Destruction of a resource can be invoked as a class and instance method of the resource.

# A request is made to
#
# DELETE http://api.people.com:3000/people/1.json
#
# for both of these forms.  An empty response with
# is expected with response code (200)
#
tyler = Person.find(1)
tyler.destroy  # => true
tyler.exists?  # => false
Person.delete(2)  # => true
Person.exists?(2) # => false

Associations

Relationships between resources can be declared using the standard association syntax that should be familiar to anyone who uses Active Record.
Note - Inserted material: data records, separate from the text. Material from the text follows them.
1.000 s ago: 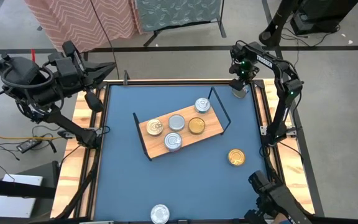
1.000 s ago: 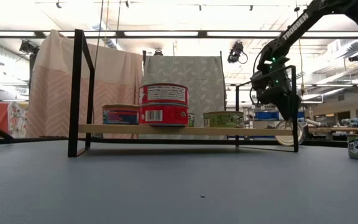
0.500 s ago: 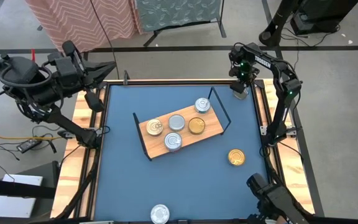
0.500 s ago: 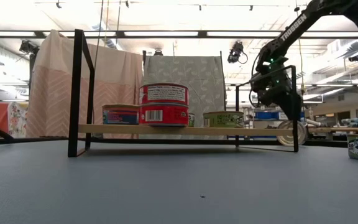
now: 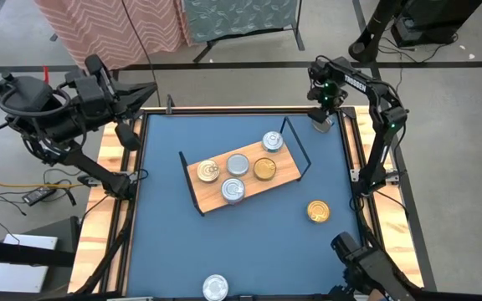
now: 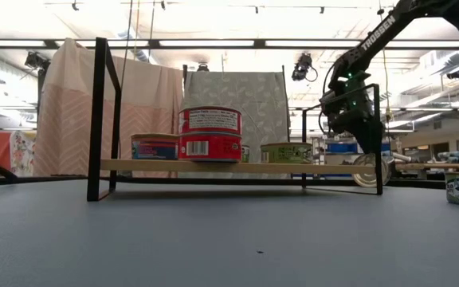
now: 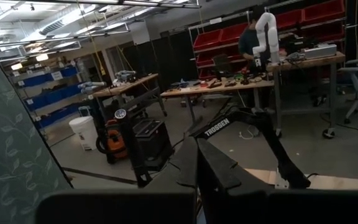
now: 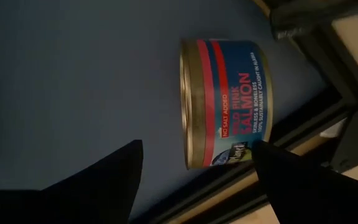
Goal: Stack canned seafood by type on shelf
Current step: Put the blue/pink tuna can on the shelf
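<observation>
The shelf (image 5: 245, 180) is a light-wood board with black wire ends, standing mid-table. Several tins of canned seafood stand on it, silver lids (image 5: 238, 164) and gold lids (image 5: 264, 169). A gold tin (image 5: 317, 211) and a silver tin (image 5: 214, 287) stand on the blue table. A blue-labelled salmon tin (image 8: 225, 102) lies on its curved side at the far right corner. My right gripper (image 5: 323, 119) hangs open over it, pointing down, one finger on each side. My left gripper (image 5: 145, 89) is shut and raised level beyond the table's far left corner.
The wooden rim (image 8: 303, 130) runs close beside the salmon tin. In the low view the shelf's board (image 6: 213, 167) carries a red tin (image 6: 210, 134), a blue one (image 6: 154, 147) and a green one (image 6: 287, 152). Open blue table lies on the near left.
</observation>
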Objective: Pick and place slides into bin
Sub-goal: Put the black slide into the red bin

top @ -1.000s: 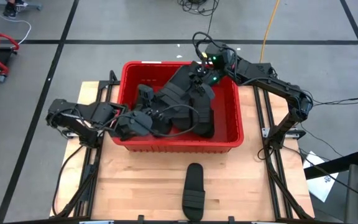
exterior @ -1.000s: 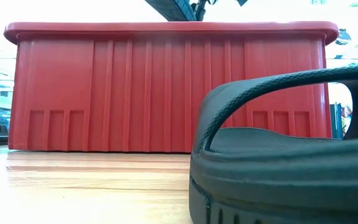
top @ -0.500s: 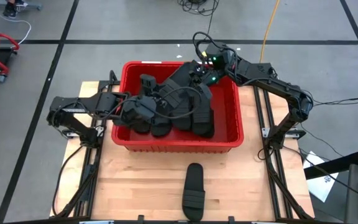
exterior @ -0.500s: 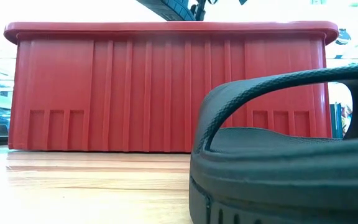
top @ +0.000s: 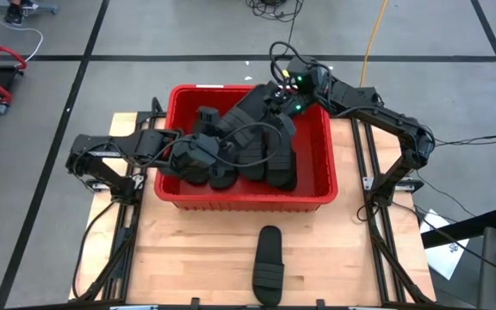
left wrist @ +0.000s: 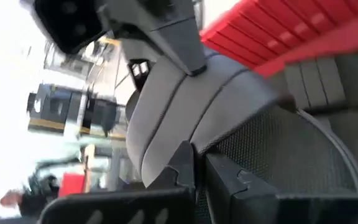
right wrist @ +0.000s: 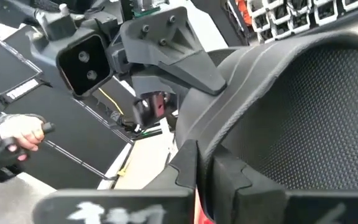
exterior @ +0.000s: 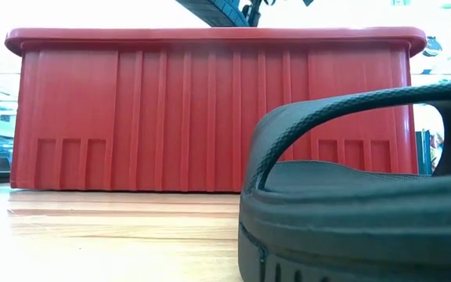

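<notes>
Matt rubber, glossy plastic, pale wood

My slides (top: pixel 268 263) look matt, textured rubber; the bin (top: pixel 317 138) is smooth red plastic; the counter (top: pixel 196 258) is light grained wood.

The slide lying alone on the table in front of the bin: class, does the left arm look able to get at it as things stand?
Probably not right away. The left gripper is shut on a slide over the bin. The lone slide lies open on the table, nothing covering it.

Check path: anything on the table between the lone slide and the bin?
Nothing visible. The slide lies alone on bare wood just in front of the bin; only the bin's near wall separates them. Both grippers are busy over the bin, shut on slides there.
</notes>
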`<act>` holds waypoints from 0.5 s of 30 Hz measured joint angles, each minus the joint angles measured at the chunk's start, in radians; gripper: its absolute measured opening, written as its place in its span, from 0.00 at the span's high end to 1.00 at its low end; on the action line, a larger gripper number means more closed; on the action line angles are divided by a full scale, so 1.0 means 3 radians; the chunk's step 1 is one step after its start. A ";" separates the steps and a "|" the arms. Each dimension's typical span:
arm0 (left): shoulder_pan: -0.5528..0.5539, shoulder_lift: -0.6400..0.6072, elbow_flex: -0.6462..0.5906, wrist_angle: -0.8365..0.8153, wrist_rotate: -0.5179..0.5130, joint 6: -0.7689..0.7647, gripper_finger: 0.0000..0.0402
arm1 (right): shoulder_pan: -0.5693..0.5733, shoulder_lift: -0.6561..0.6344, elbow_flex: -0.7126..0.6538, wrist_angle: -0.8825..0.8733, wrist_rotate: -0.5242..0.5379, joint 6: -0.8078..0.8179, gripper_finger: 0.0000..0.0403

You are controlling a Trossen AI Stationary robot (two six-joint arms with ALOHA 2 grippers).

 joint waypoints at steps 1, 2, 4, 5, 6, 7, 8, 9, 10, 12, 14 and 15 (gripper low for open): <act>-0.0014 0.0006 -0.0003 0.0041 -0.0073 -0.0128 0.99 | -0.0019 -0.0004 0.0003 -0.0027 0.0014 -0.0049 0.97; -0.0031 0.0012 -0.0005 0.0070 -0.0157 -0.0249 0.99 | -0.0044 -0.0005 0.0005 -0.0043 0.0021 -0.0101 0.97; -0.0085 0.0022 -0.0008 0.0101 -0.0294 -0.0391 0.99 | -0.0097 -0.0005 0.0006 -0.0045 -0.0007 -0.0155 0.94; -0.0119 0.0022 -0.0008 0.0111 -0.0357 -0.0434 0.99 | -0.0123 -0.0005 0.0007 -0.0039 -0.0027 -0.0163 0.93; -0.0157 0.0022 -0.0008 0.0115 -0.0422 -0.0485 0.99 | -0.0149 -0.0005 0.0007 -0.0029 -0.0034 -0.0179 0.91; -0.0193 0.0022 -0.0008 0.0116 -0.0477 -0.0543 1.00 | -0.0172 -0.0005 0.0009 -0.0019 -0.0052 -0.0211 0.90; -0.0222 0.0023 -0.0008 0.0118 -0.0508 -0.0608 1.00 | -0.0192 -0.0005 0.0010 -0.0016 -0.0078 -0.0247 0.88; -0.0249 0.0024 -0.0008 0.0115 -0.0525 -0.0673 1.00 | -0.0205 -0.0007 0.0010 -0.0007 -0.0101 -0.0260 0.85; -0.0275 0.0025 -0.0008 0.0112 -0.0551 -0.0735 1.00 | -0.0218 -0.0022 0.0010 0.0020 -0.0107 -0.0260 0.82; -0.0316 0.0059 -0.0006 0.0116 -0.0639 -0.0843 1.00 | -0.0237 -0.0044 0.0010 0.0124 -0.0100 -0.0253 0.76; -0.0343 0.0072 -0.0006 0.0061 -0.0735 -0.0970 1.00 | -0.0242 -0.0076 0.0010 0.0247 -0.0041 -0.0214 0.68; -0.0355 0.0071 -0.0006 0.0040 -0.0742 -0.1027 1.00 | -0.0260 -0.0095 0.0007 0.0283 0.0022 -0.0199 0.64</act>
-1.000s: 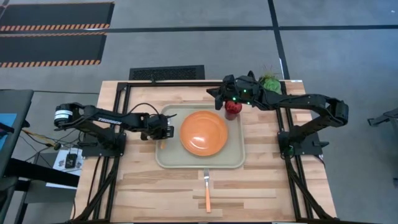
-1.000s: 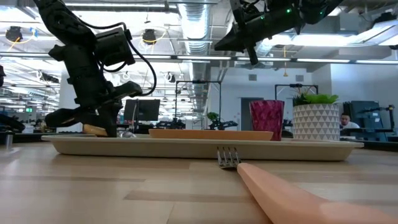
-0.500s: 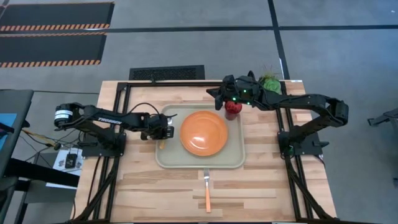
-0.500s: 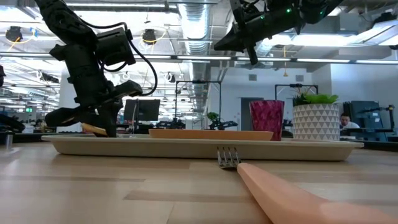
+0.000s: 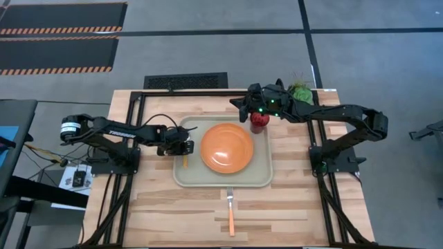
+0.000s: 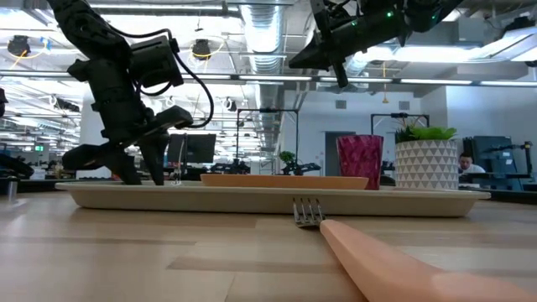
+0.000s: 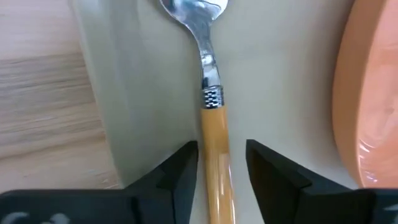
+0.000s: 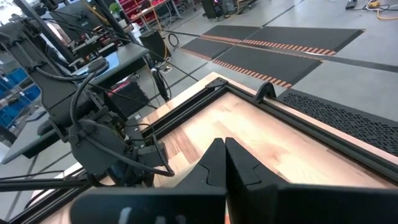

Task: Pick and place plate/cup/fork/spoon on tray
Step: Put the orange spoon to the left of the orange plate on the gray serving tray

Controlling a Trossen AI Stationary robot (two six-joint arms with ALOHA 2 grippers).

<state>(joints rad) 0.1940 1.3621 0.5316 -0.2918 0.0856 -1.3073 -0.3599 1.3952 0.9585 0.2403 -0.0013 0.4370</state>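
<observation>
left gripper [image 7: 221,165] sits low at the pale beige-grey rectangular tray's [image 5: 261,181] left edge, fingers spread either side of the orange-handled silver spoon [image 7: 209,93] lying flat on the tray beside the round orange plate [image 5: 226,147]. right gripper [image 8: 224,163], fingers pressed together, hovers above the red faceted cup [image 5: 259,119].

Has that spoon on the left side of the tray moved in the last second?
Yes. The spoon was tilted up in the left gripper; now it lies flat on the tray, beside the plate, gripper open.
</observation>
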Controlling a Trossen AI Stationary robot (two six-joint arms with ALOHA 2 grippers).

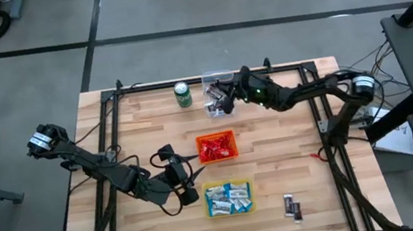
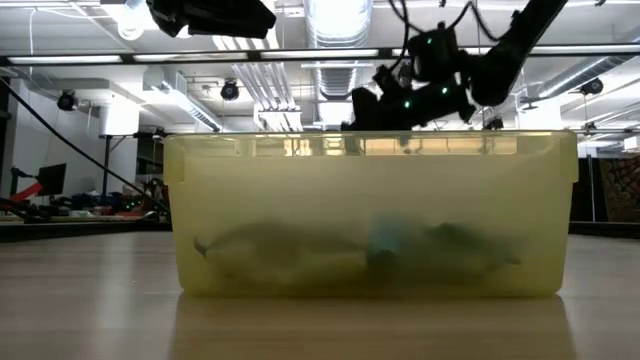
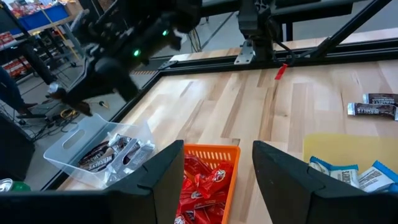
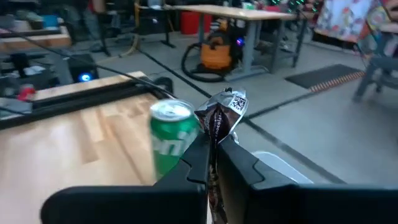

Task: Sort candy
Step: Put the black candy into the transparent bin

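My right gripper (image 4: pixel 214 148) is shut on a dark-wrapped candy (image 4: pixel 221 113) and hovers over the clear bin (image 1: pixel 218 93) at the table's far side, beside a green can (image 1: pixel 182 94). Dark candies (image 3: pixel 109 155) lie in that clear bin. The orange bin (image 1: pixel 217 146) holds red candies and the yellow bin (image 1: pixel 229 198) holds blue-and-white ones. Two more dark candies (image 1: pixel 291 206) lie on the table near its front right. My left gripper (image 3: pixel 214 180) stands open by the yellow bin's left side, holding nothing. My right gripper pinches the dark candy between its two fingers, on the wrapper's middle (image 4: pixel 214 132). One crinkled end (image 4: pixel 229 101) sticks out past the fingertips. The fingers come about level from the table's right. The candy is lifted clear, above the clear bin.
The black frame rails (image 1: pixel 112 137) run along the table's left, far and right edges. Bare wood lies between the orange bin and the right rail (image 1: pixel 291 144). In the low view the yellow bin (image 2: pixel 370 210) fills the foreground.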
For example, using the class definition below:

class Post < ActiveResource::Base
  self.site = "http://blog.io"
  has_many :comments
end

post = Post.find(1)      # issues GET http://blog.io/posts/1.json
comments = post.comments # issues GET http://blog.io/comments.json?post_id=1

In this case, the Comment model would have to be implemented as Active Resource, too.

If you control the server, you may wish to include nested resources thus avoiding a second network request. Given the resource above, if the response includes comments in the response, they will be automatically loaded into the Active Resource object. The server-side model can be adjusted as follows to include comments in the response.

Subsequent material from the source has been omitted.